Please repeat the records exactly from their first line, finishing at the line containing "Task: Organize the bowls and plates" and including it.

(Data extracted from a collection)
******************************
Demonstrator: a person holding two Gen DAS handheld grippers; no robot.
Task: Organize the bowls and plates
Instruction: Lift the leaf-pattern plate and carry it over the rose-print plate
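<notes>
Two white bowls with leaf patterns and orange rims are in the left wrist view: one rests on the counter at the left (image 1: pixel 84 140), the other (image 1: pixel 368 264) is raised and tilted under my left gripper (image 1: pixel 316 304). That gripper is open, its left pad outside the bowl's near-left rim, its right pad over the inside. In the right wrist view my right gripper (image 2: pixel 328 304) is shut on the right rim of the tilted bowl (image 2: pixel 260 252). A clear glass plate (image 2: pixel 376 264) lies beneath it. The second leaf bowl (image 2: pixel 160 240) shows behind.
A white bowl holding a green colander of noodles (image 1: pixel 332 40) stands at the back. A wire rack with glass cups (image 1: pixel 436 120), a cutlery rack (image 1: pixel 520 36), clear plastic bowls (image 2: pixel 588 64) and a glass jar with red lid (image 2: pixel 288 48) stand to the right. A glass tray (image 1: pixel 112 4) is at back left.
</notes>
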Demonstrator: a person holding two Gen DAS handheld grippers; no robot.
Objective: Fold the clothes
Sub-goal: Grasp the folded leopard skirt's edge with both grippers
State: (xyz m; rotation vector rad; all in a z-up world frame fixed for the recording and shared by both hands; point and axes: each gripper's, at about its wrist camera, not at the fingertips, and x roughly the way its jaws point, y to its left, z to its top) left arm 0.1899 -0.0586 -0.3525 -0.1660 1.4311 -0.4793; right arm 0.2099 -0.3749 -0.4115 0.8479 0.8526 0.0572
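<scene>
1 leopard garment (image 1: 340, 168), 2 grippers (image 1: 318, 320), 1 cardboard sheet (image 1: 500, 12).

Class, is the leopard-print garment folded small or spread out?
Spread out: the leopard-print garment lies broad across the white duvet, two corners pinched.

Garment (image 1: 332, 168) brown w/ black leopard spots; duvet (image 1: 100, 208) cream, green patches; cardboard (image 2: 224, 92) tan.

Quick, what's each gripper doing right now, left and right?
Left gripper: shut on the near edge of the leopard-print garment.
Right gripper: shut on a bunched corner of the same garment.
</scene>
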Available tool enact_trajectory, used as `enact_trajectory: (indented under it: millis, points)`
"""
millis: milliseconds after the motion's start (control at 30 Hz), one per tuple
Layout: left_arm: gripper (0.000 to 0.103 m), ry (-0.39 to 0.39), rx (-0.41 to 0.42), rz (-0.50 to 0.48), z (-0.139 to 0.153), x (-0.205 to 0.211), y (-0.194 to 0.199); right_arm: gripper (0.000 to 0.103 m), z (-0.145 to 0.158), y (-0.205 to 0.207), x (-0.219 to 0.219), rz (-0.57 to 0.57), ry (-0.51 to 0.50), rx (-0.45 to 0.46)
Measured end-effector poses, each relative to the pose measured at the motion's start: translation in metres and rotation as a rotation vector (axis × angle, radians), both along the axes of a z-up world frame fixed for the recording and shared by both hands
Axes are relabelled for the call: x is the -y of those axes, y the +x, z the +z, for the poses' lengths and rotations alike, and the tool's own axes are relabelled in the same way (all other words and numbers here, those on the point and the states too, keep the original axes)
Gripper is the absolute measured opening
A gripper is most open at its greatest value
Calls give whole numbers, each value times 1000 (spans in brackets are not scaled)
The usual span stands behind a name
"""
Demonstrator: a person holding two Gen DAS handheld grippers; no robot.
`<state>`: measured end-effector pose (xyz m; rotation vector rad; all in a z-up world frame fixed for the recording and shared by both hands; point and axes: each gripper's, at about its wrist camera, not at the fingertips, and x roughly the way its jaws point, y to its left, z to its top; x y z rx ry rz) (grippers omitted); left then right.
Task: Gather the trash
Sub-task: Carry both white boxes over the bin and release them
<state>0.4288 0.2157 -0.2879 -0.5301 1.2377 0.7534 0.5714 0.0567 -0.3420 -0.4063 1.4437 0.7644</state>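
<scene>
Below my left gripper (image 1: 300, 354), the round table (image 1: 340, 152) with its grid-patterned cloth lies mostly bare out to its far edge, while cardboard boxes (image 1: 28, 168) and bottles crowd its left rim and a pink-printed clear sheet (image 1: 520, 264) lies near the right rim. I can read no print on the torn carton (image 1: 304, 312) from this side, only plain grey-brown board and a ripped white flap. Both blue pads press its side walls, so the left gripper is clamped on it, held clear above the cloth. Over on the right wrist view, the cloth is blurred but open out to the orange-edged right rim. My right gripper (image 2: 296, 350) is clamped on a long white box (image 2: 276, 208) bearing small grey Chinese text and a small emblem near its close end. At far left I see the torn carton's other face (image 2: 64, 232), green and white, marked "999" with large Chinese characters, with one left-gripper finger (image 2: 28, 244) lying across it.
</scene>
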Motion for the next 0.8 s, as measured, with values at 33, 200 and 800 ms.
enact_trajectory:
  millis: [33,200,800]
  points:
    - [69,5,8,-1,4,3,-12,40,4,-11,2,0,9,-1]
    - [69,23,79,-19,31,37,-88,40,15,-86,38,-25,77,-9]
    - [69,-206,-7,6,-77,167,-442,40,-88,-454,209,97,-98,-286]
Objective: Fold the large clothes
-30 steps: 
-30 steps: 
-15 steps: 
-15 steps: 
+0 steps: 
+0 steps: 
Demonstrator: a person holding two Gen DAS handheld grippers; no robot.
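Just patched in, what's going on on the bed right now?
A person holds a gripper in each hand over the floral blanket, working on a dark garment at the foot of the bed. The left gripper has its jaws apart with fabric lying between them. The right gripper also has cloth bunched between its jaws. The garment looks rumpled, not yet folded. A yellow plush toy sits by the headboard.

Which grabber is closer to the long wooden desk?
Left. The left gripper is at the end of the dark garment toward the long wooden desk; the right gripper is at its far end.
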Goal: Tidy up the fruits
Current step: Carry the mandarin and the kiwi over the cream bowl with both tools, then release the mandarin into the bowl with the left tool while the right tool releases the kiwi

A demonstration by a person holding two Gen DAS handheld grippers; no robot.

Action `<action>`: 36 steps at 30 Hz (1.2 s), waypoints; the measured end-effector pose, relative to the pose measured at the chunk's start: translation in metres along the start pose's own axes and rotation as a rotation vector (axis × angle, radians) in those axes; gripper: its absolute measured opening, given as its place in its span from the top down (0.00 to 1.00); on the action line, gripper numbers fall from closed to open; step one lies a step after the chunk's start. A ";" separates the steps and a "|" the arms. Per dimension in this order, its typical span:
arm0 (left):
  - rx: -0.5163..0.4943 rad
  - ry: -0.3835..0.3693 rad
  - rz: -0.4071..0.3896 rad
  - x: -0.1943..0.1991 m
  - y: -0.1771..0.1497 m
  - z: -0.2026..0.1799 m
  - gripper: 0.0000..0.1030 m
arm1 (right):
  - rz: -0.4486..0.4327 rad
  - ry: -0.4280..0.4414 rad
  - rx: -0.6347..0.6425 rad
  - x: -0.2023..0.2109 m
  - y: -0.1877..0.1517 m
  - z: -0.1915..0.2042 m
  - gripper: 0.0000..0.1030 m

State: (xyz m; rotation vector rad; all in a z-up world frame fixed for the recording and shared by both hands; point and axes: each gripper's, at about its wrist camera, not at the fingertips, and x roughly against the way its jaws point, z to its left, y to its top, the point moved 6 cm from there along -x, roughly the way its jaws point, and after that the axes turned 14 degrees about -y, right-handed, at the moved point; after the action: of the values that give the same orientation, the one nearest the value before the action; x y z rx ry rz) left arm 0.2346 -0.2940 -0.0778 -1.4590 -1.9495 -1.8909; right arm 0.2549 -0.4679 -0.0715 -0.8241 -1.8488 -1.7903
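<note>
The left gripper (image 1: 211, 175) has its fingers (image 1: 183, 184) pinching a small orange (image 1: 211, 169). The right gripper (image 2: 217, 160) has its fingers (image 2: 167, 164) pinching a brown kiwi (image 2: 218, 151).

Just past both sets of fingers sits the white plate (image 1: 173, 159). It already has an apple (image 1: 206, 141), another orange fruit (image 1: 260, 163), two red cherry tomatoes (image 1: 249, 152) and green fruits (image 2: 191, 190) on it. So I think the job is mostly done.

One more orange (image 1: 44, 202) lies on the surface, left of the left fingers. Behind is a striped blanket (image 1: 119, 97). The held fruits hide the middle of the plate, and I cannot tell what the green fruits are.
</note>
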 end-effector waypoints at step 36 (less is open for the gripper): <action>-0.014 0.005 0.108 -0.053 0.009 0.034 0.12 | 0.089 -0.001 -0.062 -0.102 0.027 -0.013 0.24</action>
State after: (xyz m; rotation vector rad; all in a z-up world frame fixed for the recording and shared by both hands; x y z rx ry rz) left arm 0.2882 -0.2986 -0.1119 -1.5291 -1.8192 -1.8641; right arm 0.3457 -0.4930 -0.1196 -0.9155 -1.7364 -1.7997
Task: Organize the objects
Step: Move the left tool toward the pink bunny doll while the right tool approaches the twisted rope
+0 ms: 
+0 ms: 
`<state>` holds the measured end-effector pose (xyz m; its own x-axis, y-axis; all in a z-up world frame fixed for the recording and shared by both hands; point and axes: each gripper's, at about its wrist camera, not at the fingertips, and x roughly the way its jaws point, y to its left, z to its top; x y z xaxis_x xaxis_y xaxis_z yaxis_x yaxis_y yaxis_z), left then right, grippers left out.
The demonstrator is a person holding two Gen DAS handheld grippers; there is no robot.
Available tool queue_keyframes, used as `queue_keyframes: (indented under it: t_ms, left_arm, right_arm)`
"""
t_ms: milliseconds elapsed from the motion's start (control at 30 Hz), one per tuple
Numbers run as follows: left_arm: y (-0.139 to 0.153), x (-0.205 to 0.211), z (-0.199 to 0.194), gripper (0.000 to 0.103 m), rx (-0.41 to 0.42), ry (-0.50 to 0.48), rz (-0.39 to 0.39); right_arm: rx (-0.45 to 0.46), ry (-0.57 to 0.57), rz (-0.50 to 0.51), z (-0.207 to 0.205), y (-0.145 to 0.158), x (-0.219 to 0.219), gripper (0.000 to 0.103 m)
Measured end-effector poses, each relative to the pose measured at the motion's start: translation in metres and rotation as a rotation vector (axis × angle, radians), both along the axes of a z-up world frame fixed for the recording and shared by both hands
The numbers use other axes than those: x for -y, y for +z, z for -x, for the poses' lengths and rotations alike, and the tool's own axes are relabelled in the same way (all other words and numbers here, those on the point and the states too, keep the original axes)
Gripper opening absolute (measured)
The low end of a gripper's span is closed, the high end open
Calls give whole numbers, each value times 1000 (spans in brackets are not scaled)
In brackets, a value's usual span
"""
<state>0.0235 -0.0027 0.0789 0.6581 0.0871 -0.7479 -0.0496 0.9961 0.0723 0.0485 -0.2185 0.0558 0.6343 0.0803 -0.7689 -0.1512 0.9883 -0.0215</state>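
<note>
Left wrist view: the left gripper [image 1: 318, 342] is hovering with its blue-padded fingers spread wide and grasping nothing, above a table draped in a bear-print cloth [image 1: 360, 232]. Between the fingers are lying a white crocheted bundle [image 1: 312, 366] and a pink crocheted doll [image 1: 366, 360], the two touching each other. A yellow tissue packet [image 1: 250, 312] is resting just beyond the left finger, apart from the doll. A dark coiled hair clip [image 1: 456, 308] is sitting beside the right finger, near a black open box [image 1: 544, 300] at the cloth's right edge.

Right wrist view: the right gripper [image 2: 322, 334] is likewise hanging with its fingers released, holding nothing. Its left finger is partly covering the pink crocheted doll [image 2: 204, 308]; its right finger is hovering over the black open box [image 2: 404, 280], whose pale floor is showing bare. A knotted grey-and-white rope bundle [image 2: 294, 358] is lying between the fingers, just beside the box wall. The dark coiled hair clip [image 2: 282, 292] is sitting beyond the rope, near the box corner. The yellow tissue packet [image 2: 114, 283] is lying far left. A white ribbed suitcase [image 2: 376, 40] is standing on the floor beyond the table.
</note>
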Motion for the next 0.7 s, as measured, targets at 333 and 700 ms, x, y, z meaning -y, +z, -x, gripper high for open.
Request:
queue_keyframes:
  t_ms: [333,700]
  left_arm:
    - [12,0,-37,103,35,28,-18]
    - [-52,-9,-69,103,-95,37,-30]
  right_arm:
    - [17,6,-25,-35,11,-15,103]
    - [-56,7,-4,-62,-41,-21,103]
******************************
FINISHED TASK:
Demonstrator: a person holding two Gen DAS handheld grippers; no robot.
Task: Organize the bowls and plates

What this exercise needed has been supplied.